Nevertheless, following presentation of the case, and after final argument, this matter came before the court once again. The law officer advised the court that this same issue was still before them and that it related directly to the question of innocence or guilt. Cast in this light, they were then instructed in part:

“I realize that the issue of the accused’s sanity was previously determined by you as an interlocutory matter. Nevertheless, the issue is still before you and relates directly to the question of the accused’s guilt or innocence of the offenses charged. Therefore, unless you are satisfied beyond a reasonable doubt as to the mental responsibility of the accused for the offenses charged, the accused cannot legally be convicted of those offenses. A person is not mentally responsible in a criminal sense for an offense unless he was, at the time of the offense, so far free from mental defect, disease, or derangement as to be able concerning the particular act charged both to distinguish right from wrong and to adhere to the right. The phrase ‘mental defect, disease, or derangement’ comprehends irrational states of mind which are the result of deterioration, destruction, or malfunction of the mental, as distinguished from the moral, faculties. To constitute lack of mental responsibility the impairment must not only be the result of mental defect, disease, or derangement, but must also completely deprive the accused of his ability to distinguish right from wrong or to adhere to the right as to the acts charged.”
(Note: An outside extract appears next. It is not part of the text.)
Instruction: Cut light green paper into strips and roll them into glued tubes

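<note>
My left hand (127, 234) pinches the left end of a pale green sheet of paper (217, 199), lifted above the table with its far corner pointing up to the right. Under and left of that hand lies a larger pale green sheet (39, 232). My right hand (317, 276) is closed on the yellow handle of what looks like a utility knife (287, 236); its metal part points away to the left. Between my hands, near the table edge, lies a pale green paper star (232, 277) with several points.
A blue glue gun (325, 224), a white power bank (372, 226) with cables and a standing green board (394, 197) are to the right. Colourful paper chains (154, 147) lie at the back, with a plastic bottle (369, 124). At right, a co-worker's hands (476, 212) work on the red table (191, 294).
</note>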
Surely, in the absence of limiting instructions, no one can doubt the effect of erroneously admitted evidence upon this issue. It pierces the central theme of mental incapacity and is pertinent to each specification of every charge. Until then, this factual issue appeared substantially to be in equipoise. These circumstances demonstrate not only the existence of prejudice but portray its universal effect.

Accordingly, the certified issues are answered in the affirmative. The decision of the board of review is affirmed.

Chief Judge Quinn and Judge Ferguson concur.